Por suerte faltaban cinco días para la Nochebuena, que pasaríamos en nuestra pieza-hogar, y un día más para la Navidad, cuando estábamos invitados a almorzar a la casa de la tía Dora, que vivía en Caseros con su marido y dos hijos. Yo esperaba que en ese lapso mi apariencia se fuera normalizando porque mamá fue terminante cuando me dijo: “No importa cómo te veas, vas a ir igual para que aprendas a no ser caprichosa”. Al parecer no tenía opciones, así que me pasaba el día mirándome al espejo para darme la bienvenida lentamente. Mis dolores de estómago no mejoraban pero por lo menos ya no vomitaba.
Junto con nosotros también iría a la casa de los tíos el abuelo Serafín. El padre de mamá era un ejemplo —a no imitar— de aquellos emigrantes que se marcharon dejando mujer e hijos para nunca más volver. Sus mujeres, viudas de vivos, como las nombró Rosalía de Castro, en el mejor de los casos recibían de sus maridos ausentes algo de dinero de cuando en cuando para que no pudieran decir de ellos que eran malos hombres porque habían abandonado a su familia y roto todas las promesas que les hicieran al partir. La madre de mamá era una de esas mujeres; crió sola a sus tres hijas y al hijo que su marido le dejó en el vientre cuando fue a visitarla por única vez. El abuelo nunca llegó a ver personalmente a su hijo varón ni éste a su padre.
Mamá tenía siete años cuando el padre emigró, y volvió a verlo 28 años después. A ella le sucedía algo parecido a mí, pero con más edad. A mamá le costaba mucho entenderse con su padre y a mí me costaba mucho aceptar al mío simplemente porque eran unos perfectos desconocidos. El vínculo de mamá con el abuelo Serafín se circunscribía a la visita que nos hacía cada sábado por la tarde, cuando entre cafés y unos tragos de Legui nos relataba sus peripecias en la cocina del Alvear Palace Hotel, donde trabajó por años, hasta que compró su propio restaurante.
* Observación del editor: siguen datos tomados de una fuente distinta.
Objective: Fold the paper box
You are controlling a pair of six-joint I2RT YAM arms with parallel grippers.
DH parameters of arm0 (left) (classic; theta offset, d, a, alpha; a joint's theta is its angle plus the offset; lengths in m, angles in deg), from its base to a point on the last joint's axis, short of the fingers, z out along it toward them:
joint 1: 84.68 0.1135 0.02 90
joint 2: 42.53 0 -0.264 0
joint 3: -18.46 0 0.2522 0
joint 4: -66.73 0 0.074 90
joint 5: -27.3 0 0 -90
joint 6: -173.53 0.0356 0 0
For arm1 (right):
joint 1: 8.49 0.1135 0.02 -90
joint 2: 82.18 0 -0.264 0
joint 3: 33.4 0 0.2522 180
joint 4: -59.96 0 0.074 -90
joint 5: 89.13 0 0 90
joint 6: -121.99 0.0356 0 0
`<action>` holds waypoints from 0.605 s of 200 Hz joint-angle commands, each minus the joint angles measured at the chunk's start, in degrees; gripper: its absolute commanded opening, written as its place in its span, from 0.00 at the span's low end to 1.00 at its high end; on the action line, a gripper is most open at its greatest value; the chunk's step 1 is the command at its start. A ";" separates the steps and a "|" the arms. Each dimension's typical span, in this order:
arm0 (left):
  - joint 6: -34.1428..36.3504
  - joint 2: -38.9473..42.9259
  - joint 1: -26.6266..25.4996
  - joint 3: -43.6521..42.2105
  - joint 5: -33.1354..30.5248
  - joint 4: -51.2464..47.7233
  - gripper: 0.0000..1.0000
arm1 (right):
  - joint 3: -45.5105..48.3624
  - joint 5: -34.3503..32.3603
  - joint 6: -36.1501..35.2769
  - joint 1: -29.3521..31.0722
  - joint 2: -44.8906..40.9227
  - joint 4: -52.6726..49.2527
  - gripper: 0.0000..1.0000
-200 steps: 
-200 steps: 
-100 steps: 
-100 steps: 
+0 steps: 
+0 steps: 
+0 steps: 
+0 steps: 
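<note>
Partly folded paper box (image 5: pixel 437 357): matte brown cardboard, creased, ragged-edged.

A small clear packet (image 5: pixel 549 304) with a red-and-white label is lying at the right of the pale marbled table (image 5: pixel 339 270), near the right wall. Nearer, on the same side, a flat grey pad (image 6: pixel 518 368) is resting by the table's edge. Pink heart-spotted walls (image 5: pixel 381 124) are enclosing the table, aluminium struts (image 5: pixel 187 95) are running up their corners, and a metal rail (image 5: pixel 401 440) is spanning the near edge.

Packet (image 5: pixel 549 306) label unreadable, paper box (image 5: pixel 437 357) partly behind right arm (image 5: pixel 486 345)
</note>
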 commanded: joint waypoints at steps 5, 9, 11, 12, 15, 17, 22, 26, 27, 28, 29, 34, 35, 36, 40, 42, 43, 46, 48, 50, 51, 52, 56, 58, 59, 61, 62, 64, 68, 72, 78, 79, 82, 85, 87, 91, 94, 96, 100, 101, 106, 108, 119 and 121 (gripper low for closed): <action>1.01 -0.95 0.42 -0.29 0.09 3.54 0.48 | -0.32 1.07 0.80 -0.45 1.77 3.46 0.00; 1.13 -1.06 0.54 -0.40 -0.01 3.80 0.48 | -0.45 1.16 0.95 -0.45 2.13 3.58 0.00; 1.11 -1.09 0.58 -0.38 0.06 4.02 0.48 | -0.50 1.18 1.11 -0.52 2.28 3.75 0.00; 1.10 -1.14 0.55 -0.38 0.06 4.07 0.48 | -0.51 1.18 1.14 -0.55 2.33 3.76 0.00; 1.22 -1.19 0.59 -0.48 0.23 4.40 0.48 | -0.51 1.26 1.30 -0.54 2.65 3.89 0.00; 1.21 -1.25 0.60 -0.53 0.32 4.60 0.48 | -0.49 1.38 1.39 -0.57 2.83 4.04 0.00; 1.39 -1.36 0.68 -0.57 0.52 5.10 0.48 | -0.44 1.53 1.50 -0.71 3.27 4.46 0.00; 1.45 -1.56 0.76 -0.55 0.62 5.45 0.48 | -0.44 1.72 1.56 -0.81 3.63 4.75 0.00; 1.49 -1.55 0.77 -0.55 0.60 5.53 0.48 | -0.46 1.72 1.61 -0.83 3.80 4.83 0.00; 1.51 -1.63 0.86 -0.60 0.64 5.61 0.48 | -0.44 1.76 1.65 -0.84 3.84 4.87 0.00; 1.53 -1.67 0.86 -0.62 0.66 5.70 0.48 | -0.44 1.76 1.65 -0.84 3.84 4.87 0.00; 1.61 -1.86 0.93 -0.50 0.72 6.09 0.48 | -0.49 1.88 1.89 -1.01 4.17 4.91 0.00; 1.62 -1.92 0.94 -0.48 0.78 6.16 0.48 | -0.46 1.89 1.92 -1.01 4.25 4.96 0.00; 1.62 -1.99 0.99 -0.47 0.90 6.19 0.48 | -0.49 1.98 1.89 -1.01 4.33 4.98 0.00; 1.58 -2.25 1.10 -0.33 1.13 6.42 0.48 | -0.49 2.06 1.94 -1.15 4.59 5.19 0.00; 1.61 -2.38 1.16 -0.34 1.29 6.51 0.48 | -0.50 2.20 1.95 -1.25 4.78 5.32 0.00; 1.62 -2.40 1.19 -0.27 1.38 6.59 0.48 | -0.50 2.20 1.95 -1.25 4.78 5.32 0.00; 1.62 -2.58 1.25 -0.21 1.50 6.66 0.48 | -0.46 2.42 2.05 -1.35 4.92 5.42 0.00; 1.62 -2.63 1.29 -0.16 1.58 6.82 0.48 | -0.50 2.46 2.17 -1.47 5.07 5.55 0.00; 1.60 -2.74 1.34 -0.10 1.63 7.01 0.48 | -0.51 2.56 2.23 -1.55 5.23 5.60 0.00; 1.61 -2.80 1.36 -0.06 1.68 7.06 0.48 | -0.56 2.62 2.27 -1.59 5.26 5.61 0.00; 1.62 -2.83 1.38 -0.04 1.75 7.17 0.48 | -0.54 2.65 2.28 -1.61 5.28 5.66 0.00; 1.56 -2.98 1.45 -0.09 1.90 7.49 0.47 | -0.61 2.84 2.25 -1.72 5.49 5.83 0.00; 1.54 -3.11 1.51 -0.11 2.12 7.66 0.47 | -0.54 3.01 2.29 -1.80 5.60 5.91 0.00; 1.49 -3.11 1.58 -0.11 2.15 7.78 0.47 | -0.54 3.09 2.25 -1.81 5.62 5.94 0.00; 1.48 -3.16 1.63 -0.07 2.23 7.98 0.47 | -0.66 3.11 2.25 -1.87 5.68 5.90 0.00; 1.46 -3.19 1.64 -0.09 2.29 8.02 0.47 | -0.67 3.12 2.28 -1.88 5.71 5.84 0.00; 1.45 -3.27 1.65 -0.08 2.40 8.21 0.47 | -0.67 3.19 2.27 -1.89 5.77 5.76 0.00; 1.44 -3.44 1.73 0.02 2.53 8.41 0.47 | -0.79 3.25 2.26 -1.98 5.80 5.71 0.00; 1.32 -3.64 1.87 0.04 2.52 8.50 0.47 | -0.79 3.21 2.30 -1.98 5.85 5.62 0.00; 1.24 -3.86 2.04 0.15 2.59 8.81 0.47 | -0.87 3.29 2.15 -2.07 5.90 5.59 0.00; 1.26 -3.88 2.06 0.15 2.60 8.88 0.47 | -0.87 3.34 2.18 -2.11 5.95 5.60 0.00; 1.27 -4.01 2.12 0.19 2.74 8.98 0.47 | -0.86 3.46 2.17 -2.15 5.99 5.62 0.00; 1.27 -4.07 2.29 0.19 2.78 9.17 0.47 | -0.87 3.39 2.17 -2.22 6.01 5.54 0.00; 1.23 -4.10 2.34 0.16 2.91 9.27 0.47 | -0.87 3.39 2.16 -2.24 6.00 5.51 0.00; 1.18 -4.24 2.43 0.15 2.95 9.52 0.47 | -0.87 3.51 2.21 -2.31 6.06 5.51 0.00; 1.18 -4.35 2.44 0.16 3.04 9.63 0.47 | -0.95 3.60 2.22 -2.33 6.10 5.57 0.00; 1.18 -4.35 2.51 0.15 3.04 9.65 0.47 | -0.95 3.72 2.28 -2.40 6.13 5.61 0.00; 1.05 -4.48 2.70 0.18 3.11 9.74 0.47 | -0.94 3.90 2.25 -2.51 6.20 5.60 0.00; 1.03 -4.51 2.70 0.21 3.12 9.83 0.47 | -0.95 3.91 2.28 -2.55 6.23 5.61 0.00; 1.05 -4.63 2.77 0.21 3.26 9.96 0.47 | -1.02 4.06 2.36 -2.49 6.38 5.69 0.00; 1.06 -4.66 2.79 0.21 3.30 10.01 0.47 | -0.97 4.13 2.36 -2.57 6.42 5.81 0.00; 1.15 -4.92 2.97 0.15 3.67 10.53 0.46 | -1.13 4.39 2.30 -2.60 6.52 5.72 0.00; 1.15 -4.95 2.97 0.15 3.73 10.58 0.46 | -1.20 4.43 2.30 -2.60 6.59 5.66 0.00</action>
Fuera de eso, todo eran discusiones: mamá defendía a su madre y el abuelo la atacaba diciendo que tenía muy mal carácter y que por eso prefirió quedarse en Buenos Aires. Ese endeble argumento —al parecer el mejor que el abuelo había conseguido— ponía a mamá a cortar tachuelas con los dientes, como decía doña Francisquita. Papá no se metía en la discusión y yo no necesitaba excusa para largarme escaleras arriba y visitar alguna de las piezas, o simplemente perdía el tiempo en el patio para no escucharlos discutir sobre los estigmas de la emigración que tan de cerca me tocaban. Lamentaba no ser grande para apoyar los fundamentos de mamá ante el desapego del abuelo y el silencio cómplice de papá.